▸ Exercise directions
Please print every line of the listing, unchanged.

▸ Data provided
###
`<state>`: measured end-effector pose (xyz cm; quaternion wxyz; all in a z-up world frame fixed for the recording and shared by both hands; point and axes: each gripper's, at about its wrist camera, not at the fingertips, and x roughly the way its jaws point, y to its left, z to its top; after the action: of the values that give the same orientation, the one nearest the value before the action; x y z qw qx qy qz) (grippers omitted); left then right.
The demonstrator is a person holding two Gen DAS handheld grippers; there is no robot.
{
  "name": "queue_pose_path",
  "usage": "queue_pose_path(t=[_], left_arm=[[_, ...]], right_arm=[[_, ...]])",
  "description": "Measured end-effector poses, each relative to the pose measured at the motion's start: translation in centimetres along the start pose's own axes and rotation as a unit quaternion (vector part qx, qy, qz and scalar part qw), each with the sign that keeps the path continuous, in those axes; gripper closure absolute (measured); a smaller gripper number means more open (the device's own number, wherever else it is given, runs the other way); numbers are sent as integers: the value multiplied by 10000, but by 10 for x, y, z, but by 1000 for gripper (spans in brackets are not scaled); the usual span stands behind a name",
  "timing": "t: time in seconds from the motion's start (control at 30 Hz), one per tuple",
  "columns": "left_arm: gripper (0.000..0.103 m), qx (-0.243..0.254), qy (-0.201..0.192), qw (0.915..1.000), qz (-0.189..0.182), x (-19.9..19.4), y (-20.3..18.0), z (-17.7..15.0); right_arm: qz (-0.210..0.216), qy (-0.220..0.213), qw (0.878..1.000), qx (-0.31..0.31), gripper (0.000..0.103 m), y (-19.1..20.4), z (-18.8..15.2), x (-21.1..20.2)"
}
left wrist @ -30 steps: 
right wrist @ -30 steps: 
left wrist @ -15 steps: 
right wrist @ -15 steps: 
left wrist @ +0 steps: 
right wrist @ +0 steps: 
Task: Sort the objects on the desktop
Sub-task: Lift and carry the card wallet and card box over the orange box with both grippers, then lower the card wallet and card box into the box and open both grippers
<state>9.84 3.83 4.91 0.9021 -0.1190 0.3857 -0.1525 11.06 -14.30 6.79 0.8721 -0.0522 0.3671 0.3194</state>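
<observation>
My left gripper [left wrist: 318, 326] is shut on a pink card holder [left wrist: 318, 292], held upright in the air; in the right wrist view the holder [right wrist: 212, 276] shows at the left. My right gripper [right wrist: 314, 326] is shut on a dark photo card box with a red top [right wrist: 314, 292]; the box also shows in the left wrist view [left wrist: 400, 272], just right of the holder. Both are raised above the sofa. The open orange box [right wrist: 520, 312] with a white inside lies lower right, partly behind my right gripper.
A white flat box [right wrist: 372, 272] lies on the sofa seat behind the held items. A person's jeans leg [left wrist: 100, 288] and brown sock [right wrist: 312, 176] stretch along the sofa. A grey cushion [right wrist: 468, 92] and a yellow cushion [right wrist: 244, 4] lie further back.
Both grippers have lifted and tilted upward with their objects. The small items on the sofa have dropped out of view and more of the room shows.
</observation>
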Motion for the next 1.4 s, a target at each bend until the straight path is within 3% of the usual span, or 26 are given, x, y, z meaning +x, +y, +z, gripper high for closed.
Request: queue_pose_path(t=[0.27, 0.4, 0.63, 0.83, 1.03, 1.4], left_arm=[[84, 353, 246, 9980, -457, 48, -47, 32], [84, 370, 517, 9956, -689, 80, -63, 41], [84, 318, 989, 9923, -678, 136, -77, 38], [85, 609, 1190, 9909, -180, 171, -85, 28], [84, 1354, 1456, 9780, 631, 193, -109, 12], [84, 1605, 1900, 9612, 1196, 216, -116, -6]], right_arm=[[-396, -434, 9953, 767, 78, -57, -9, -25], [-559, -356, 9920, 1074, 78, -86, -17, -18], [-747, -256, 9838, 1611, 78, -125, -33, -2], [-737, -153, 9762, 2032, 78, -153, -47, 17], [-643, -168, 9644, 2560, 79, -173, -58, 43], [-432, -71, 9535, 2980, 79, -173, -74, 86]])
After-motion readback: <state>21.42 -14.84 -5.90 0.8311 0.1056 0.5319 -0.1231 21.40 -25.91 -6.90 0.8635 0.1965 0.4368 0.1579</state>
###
▸ Response
`<state>`: measured end-effector pose (xyz cm; quaternion wxyz; all in a z-up world frame fixed for the recording and shared by both hands; point and axes: each gripper's, at about its wrist camera, not at the fingertips, and x roughly the way its jaws point, y to its left, z to its top; after the action: of the values that give the same orientation, the one nearest the value before the action; x y z qw qx qy qz) (grippers omitted); left then right.
The demonstrator is a person holding two Gen DAS handheld grippers; there is no robot.
{
  "name": "queue_pose_path",
  "usage": "queue_pose_path(t=[_], left_arm=[[_, ...]], right_arm=[[_, ...]])",
  "description": "Measured end-effector poses, each relative to the pose measured at the motion's start: translation in centimetres along the start pose's own axes and rotation as a unit quaternion (vector part qx, qy, qz and scalar part qw), each with the sign that keeps the path continuous, in those axes; gripper closure absolute (measured); a smaller gripper number means more open (the device's own number, wherever else it is given, runs the other way); numbers are sent as integers: the value multiplied by 10000, but by 10 for x, y, z, but by 1000 for gripper (spans in brackets are not scaled); the usual span stands behind a name",
  "timing": "t: time in seconds from the motion's start (control at 30 Hz), one per tuple",
  "columns": "left_arm: gripper (0.000..0.103 m), qx (-0.243..0.254), qy (-0.201..0.192), qw (0.915..1.000), qz (-0.189..0.182), x (-19.9..19.4), y (-20.3..18.0), z (-17.7..15.0); right_arm: qz (-0.210..0.216), qy (-0.220..0.213), qw (0.878..1.000), qx (-0.31..0.31), gripper (0.000..0.103 m), y (-19.1..20.4), z (-18.8..15.2), x (-21.1..20.2)"
}
left wrist @ -30 steps: 
right wrist @ -30 steps: 
left wrist @ -15 steps: 
right wrist @ -15 steps: 
left wrist @ +0 steps: 
right wrist @ +0 steps: 
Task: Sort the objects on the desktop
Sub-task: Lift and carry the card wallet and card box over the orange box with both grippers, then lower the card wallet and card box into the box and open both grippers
<state>9.84 3.83 4.91 0.9021 -0.1190 0.3857 -0.1525 11.06 -14.30 6.79 0.8721 -0.0522 0.3671 0.3194</state>
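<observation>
My left gripper [left wrist: 318, 326] is shut on a pink card holder [left wrist: 318, 292], held upright in the air; in the right wrist view the holder [right wrist: 212, 276] shows at the left. My right gripper [right wrist: 314, 326] is shut on a dark photo card box with a red top [right wrist: 314, 292]; the box also shows in the left wrist view [left wrist: 400, 272], just right of the holder. Both are raised above the sofa. The open orange box [right wrist: 520, 312] with a white inside lies lower right, partly behind my right gripper.
A white flat box [right wrist: 372, 272] lies on the sofa seat behind the held items. A person's jeans leg [left wrist: 100, 288] and brown sock [right wrist: 312, 176] stretch along the sofa. A grey cushion [right wrist: 468, 92] and a yellow cushion [right wrist: 244, 4] lie further back.
Both grippers have lifted and tilted upward with their objects. The small items on the sofa have dropped out of view and more of the room shows.
</observation>
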Motion for the next 1.4 s, a target at each bend until the straight path is within 3% of the usual span, or 26 are given, x, y, z meaning +x, +y, +z, gripper high for closed.
Request: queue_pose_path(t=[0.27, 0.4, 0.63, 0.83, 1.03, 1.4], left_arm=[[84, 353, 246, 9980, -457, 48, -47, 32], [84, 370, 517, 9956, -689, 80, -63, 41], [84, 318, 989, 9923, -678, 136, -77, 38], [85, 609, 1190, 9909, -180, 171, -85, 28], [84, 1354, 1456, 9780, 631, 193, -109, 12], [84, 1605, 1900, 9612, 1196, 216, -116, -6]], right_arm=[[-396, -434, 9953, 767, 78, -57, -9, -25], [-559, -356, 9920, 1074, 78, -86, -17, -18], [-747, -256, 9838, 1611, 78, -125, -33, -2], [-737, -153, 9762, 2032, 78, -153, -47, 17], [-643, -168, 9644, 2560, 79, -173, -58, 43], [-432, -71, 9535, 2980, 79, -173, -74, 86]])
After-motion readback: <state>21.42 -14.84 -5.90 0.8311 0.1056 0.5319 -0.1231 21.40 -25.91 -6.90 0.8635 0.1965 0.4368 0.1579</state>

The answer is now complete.